» **Your instructions**: The stretch wanted below opens at the line containing "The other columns" and closes at the line containing "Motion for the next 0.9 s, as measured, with". Please return it exactly, with no other lines.

Stored items from a collection:
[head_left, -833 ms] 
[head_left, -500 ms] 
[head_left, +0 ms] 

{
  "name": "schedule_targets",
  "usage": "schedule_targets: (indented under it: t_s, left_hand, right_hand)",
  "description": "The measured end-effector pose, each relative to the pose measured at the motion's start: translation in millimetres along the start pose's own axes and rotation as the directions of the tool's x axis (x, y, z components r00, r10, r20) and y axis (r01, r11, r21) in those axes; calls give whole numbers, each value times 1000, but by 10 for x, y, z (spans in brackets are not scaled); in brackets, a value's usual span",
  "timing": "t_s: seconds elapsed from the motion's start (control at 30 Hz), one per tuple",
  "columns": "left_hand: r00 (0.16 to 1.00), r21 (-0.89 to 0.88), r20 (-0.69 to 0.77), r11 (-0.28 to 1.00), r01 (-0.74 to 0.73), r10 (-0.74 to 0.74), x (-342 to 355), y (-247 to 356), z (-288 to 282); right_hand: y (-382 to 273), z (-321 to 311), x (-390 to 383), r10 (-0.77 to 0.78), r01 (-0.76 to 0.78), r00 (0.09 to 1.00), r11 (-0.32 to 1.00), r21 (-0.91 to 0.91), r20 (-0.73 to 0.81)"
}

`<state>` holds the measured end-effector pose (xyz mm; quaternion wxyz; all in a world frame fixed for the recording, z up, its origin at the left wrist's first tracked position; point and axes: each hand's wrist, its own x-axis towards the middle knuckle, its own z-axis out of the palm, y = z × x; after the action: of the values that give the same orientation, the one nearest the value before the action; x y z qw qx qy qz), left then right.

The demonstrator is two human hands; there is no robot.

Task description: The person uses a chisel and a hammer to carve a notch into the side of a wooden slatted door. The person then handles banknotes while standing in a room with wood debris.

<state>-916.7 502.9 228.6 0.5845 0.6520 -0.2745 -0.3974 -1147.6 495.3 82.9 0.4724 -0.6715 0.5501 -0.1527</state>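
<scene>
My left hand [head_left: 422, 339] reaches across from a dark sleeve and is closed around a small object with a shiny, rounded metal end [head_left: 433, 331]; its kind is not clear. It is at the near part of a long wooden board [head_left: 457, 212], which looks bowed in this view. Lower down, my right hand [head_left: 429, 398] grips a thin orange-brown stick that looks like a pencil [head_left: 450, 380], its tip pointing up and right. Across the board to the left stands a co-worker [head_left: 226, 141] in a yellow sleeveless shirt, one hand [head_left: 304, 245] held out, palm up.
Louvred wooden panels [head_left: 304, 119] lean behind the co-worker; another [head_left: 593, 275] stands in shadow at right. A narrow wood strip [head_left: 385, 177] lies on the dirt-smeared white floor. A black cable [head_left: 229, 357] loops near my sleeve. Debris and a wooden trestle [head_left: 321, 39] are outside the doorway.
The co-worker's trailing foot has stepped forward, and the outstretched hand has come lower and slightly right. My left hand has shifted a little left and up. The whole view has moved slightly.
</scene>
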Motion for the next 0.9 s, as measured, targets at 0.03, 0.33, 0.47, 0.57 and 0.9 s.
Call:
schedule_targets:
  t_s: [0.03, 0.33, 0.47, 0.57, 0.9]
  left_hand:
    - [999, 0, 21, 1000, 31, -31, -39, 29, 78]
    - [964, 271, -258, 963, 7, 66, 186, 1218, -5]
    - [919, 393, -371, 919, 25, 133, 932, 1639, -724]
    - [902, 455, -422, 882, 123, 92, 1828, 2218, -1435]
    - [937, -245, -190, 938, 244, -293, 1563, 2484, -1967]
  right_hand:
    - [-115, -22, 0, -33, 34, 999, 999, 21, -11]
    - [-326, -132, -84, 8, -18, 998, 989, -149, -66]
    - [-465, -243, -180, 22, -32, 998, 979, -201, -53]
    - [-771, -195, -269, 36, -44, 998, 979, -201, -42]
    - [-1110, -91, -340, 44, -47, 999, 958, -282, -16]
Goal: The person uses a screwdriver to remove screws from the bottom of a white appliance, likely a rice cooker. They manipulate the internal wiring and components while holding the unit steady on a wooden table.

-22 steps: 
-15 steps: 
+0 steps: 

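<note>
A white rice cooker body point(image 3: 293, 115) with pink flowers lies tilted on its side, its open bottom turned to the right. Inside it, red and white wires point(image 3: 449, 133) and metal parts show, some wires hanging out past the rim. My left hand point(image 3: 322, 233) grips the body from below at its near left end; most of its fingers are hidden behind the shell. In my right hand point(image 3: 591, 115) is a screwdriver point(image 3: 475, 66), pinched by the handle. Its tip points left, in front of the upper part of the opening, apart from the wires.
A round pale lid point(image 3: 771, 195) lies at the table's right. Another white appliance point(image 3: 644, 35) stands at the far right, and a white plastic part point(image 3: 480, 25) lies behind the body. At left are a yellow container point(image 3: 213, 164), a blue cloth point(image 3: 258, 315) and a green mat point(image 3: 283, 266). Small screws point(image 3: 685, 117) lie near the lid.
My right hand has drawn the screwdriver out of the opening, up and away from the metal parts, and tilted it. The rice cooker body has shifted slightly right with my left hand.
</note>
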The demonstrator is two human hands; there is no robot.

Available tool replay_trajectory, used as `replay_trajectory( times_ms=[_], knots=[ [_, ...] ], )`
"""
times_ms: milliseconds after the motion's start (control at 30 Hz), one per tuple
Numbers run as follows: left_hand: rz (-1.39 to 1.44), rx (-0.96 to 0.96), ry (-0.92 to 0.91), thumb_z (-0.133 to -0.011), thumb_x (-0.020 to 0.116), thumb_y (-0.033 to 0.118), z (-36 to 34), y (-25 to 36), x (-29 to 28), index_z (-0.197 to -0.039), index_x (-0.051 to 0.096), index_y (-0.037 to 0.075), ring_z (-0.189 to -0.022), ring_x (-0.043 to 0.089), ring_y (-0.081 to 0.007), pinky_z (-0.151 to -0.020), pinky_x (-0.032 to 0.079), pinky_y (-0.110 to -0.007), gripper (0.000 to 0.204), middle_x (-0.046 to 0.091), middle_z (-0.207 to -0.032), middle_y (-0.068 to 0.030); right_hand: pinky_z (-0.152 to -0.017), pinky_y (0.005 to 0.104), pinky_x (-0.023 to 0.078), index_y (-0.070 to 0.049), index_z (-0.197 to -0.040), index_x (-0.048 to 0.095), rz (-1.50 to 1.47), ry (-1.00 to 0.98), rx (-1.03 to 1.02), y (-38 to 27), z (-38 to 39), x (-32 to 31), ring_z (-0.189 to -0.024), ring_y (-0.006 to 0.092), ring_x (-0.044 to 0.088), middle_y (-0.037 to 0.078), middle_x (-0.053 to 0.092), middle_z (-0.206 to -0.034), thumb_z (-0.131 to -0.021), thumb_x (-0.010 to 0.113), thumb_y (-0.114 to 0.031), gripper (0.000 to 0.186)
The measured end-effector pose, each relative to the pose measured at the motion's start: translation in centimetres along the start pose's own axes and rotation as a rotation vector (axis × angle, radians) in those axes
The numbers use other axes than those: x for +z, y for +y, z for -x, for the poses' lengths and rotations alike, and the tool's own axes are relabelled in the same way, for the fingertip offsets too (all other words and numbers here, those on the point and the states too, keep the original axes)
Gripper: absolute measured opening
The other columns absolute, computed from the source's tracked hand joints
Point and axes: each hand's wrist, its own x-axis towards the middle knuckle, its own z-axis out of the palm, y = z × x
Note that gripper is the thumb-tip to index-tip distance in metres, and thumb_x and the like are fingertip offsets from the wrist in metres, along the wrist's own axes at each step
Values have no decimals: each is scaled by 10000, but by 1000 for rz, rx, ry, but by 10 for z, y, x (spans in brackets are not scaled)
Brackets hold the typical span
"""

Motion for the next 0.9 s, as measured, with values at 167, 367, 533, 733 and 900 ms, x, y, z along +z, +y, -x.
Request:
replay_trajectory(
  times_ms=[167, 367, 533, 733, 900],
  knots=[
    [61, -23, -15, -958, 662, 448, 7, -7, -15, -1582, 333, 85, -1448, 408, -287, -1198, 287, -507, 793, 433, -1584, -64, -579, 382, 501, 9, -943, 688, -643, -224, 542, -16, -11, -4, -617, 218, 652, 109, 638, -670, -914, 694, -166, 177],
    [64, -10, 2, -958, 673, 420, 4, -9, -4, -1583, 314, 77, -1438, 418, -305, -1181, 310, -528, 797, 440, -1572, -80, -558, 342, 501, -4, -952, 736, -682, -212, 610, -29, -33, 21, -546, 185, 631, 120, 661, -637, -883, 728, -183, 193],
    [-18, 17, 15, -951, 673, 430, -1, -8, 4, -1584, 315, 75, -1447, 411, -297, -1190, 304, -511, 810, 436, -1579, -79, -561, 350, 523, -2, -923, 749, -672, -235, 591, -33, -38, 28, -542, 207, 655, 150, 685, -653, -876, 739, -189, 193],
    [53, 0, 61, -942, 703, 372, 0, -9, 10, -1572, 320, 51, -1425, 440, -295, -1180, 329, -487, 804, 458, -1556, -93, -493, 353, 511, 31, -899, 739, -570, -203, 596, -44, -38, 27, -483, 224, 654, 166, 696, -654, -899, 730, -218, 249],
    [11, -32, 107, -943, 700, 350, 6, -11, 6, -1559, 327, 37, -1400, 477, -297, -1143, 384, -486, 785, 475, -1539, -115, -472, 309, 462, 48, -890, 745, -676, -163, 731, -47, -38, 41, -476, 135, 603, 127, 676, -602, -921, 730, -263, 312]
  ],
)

» **Exercise response**:
The other columns absolute, computed from the source's tracked hand joints
Point and axes: each hand's wrist, its own x-axis towards the middle knuckle, its own z-axis out of the palm, y = z × x
Note that gripper is the thumb-tip to index-tip distance in metres, and thumb_x and the like are fingertip offsets from the wrist in metres, along the wrist's own axes at each step
Values have no decimals: each is scaled by 10000, but by 1000 for rz, rx, ry, but by 10 for z, y, x (spans in brackets are not scaled)
Brackets hold the typical span
"""

Motion for the next 0.9 s, as measured, with values at 167, 367, 533, 733 and 900 ms, x, y, z along +z, +y, -x.

What was asked now has a complete answer.